| DATA EXTRACT |

*** Begin section ***

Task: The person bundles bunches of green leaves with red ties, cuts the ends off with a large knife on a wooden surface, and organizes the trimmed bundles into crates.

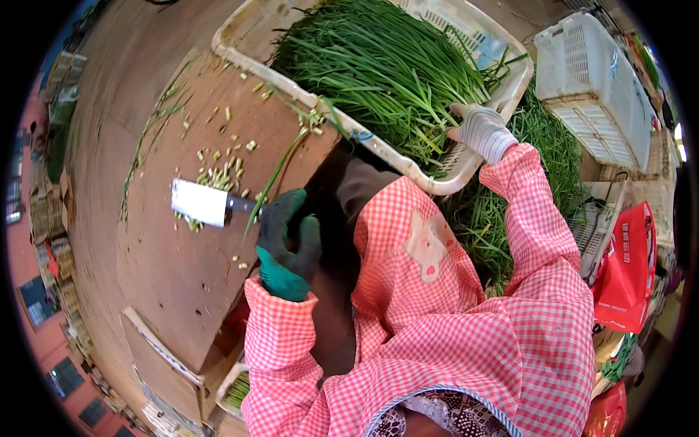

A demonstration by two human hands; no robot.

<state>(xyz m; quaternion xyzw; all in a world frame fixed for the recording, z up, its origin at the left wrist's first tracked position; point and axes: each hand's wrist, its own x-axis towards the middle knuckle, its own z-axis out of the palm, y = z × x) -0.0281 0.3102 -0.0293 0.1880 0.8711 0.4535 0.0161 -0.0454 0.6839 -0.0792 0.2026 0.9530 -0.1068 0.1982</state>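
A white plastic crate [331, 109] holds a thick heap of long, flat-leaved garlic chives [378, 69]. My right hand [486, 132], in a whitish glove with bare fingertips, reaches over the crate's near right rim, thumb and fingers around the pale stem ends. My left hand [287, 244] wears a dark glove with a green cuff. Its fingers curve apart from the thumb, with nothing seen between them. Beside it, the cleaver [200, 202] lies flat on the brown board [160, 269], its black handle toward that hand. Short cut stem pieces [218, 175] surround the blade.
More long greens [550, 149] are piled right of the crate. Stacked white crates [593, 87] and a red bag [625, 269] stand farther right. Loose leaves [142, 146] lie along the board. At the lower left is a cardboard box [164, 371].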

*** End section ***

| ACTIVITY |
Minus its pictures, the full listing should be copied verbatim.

| ANSWER SECTION |
Task: The person bundles bunches of green leaves with red ties, cuts the ends off with a large knife on a wooden surface, and organizes the trimmed bundles into crates.


A demonstration by two human hands; no robot.

<state>(xyz m; quaternion xyzw; all in a world frame fixed for the recording, z up, its origin at the left wrist's first tracked position; point and axes: each hand's wrist, its own x-axis towards the middle knuckle, its own z-axis out of the palm, y = z × x) -0.0281 0.3102 -0.0293 0.1880 0.8711 0.4535 0.0161 -0.0454 0.6839 -0.0792 0.2026 0.9530 -0.1068 0.1982</state>
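A white plastic crate [331, 109] holds a thick heap of long, flat-leaved garlic chives [378, 69]. My right hand [486, 132], in a whitish glove with bare fingertips, reaches over the crate's near right rim, thumb and fingers around the pale stem ends. My left hand [287, 244] wears a dark glove with a green cuff. Its fingers curve apart from the thumb, with nothing seen between them. Beside it, the cleaver [200, 202] lies flat on the brown board [160, 269], its black handle toward that hand. Short cut stem pieces [218, 175] surround the blade.
More long greens [550, 149] are piled right of the crate. Stacked white crates [593, 87] and a red bag [625, 269] stand farther right. Loose leaves [142, 146] lie along the board. At the lower left is a cardboard box [164, 371].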

There is nothing more to this exercise.